Economies can flourish when there are little restrictions for trade, finance and spending. The theory of neoliberalism stimulates a free market economy with a focus on free-market capitalism, deregulation and limitations on government spending. It is alleged that the absence of restrictions allows capital to flow freely to places in society where it is needed most. The results are positive returns for investors and economic growth to benefit society and its citizens. Capital controls restrict such an open economy and do not match with this neoliberal approach. Consumers prefer to operate in a free market but would like to be protected when things go wrong.
Capital flows are volatile and impose risk to financial stability. As such, governments seek a balance between economic growth and systemic protection. Even though capital controls to regulate a countries finances are a last resort, these can be imposed in exceptional circumstances.

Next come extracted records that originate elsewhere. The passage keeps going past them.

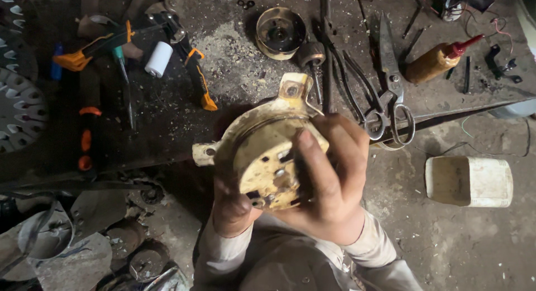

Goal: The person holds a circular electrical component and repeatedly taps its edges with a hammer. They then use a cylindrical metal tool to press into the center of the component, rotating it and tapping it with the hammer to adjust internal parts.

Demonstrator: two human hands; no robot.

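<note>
Right hand wraps the motor housing from the right, fingers curled tight over its face, thumb laid across the centre plate. Left hand cups it from below, closed on the lower rim; most of that hand is hidden behind the housing. Housing sits mid-frame, held up off the floor, above the person's lap.

Status, as a judgement: the housing is a round, yellowed, grimy shell with mounting ears, one up top, one at left. Face plate is on, screws or holes visible in it. No tool in either hand, so this reads as handling or inspection, not yet fastening or prying. Can't tell whether anything has come off it.

Pose: both wrists bent in, forearms coming up from the bottom edge, pale sleeves showing. Face of the housing is tilted toward the camera.

Around it on the dirty floor: scissors and pliers just beyond the right hand, metal cup further up, brown squeeze bottle with red nozzle upper right, white tub at right, well apart. Upper left: orange-handled tools, white roll, screwdriver. Scrap metal discs lower left.
</note>
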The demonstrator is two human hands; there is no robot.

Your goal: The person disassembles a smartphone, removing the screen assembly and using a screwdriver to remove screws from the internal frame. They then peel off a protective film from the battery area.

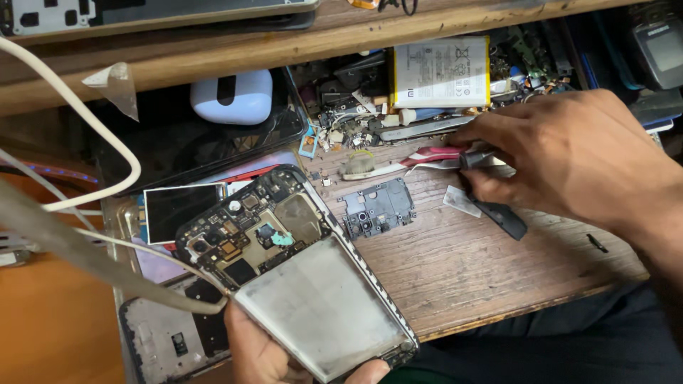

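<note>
Keep your left hand (pixel 267 352) clamped under the opened phone (pixel 295 274) at the table (pixel 462 270) edge; your right hand (pixel 562 153) pinches the tweezers (pixel 480 160), so lift them without dragging parts.

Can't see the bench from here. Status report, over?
Left hand grips opened phone, back off, circuit board showing. Right hand closed on tweezers beside toothbrush. Loose black cover lies between them.
</note>
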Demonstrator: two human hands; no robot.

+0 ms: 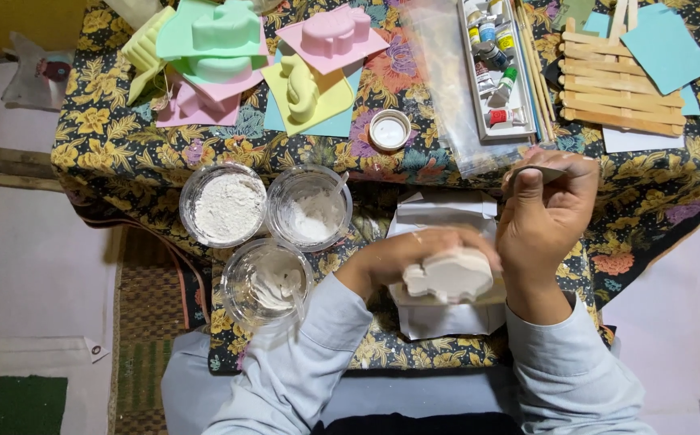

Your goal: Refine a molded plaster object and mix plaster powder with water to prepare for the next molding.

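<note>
Plaster, by its look — the pale, lobed cast figure (451,274) seems stiff but brittle, likely to chip at its thin rounded bumps, so a hold across the thick body suits it best. It sits low at centre, above a white folded paper (445,221) on the floral-clothed worktop (414,80). The left hand (414,254) closes over it from ten o'clock, its grip wrapped round the top. At two o'clock the right hand (547,205) is curled tight on a thin flat strip (539,171) — probably sandpaper. Three clear plastic cups of white powder and paste (269,217) stand at nine o'clock; pastel moulds (237,56) lie at eleven.
</note>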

Similar to corporations and individuals, countries can also experience financial difficulties. When such challenges endanger the functioning of the local economy, governments may restrict the cross-border outflow of capital. Capital controls may come in different forms and such measures may impose charges on international transfers. Capital controls often have a limited timeframe mostly until the domestic economy and financial stability is improved.

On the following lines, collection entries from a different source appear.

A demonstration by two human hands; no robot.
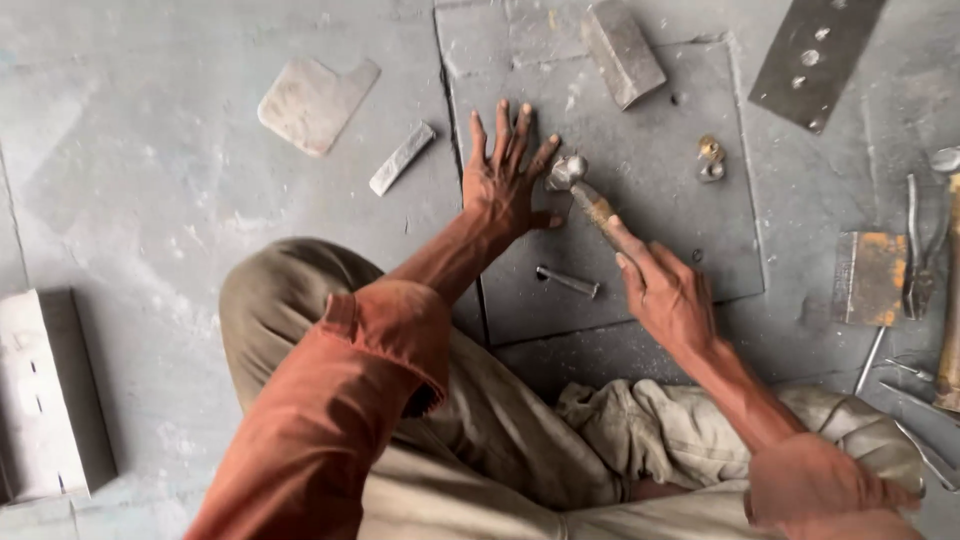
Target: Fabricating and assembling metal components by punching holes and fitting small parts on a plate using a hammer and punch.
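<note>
Right hand [672,298]: grip closed around hammer [583,192] handle, head just beyond left thumb.
Left hand [507,177]: fingers spread wide, flat on grey metal plate [660,215].
Bolt [567,281]: loose on plate, between both wrists.

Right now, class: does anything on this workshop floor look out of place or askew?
Nothing is spilled or broken. The left hand presses flat on the steel plate; the right hand holds a hammer. A bolt lies loose on the plate, and pliers lie scattered at right.
</note>
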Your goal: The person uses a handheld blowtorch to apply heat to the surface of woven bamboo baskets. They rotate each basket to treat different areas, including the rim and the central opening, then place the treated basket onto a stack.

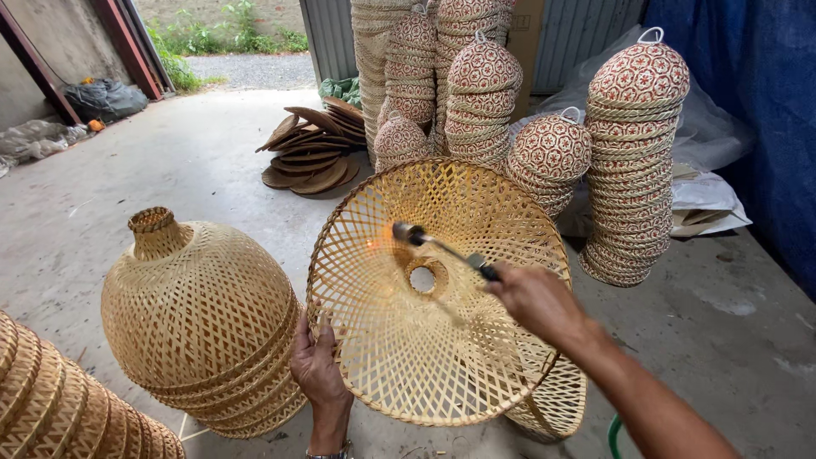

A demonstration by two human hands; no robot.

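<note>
At the far left, a pile of nested woven shades [59, 408] fills the corner, and beside it a stack of bell-shaped bamboo lampshades [200, 319] stands on the concrete floor [127, 178]. Both sit close to the work, so a stray spark or a flame swung wide could likely catch their dry strips.

The left hand [319, 365] grips the lower rim of a wide, open-weave bamboo shade [429, 293], fingers curled round the edge and holding it tilted up on edge toward the camera, between the lampshade stack and the right arm. If that grip loosens, the shade could roll or drop into the flame.

The right hand [531, 297] is closed round the handle of a small gas torch [442, 249], whose nozzle points into the shade's inner face just left of the centre hole [422, 277]; a small orange flame [374, 244] licks the weave there. Held too long on one spot, it would probably scorch or burn through the thin strips, and heat running along the weave might reach the fingers on the rim.

Behind, flat woven discs [310, 153] and tall stacks of red-patterned baskets [633, 153] stand well apart, so the risk to them seems lower.
</note>
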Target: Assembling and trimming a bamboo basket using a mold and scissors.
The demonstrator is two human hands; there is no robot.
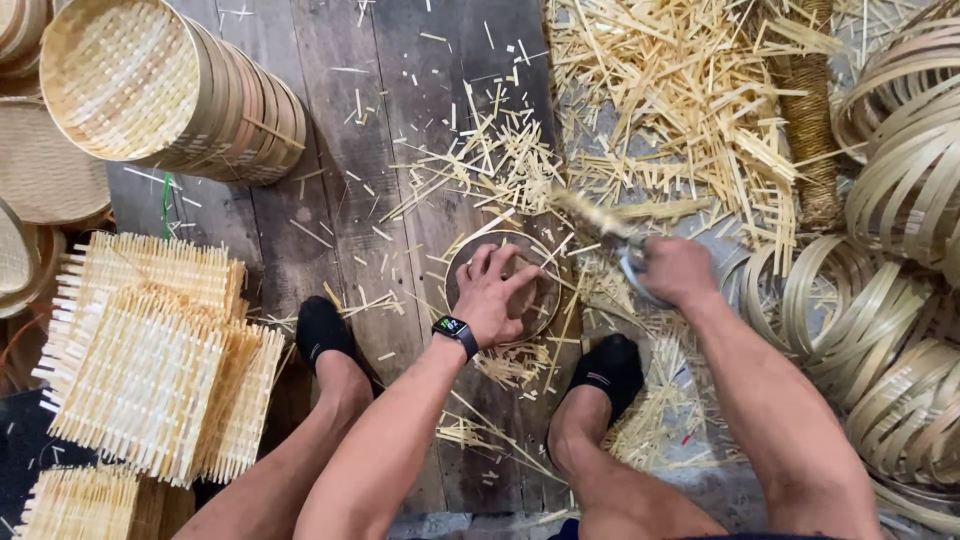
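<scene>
Bamboo lies everywhere around us, so bare floor is scarce. We see open dark planks [330, 150] only ahead and to the left, between the stack of round woven trays [170, 90] lying on its side at the upper left and the litter of cut splints [690, 100] that spreads from the middle to the upper right. Square woven mats [150, 360] with bristling edges are piled at our left, just beside the left foot [322, 335]. Coiled bamboo hoops [900, 250] crowd the whole right edge, close beside our right forearm. The right foot [608, 372] rests on a scatter of splints.

Between our feet and slightly ahead lies a round disc [500, 285] with a bamboo rim, flat on the planks. Our left hand [497, 295] is spread flat on top of it, fingers splayed towards the far rim, pressing down without closing around it; a dark wristwatch [455, 330] sits on that wrist. The left forearm reaches in from below.

Our right hand [678, 270] is closed in a fist around the handle of a tool [600, 220], held just right of the disc's rim. The tool points up and left and is blurred, so we cannot tell its kind.
</scene>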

In times of economic decline, or when the banking system is under pressure, governments may regulate the internal financial market to avoid a hazardous capital outflow to other countries. Such controls may be imposed throughout the local economy, specific sectors or an industry. It is most common that during these crises, bank customers and investors are unable to massively sell their shares and largely transfer their assets out of the country. Capital controls then come in the form of taxes, levies, limitations or prohibitions and are often applicable for a limited period of time.
Cross border bank failure and liquidation often involves non-resident creditors willing to secure their bank deposit or investment. The international clientele of the failed institution often wishes to transfer their belongings to safer havens. In particular during the first stages of bank resolution, where a regulator is still unaware of the consequences of a particular failure. The systemic character of bank failure may have adverse effects on society. As such, keeping capital and liquidity in the jurisdiction can be beneficial for the stability of the country and its financial system.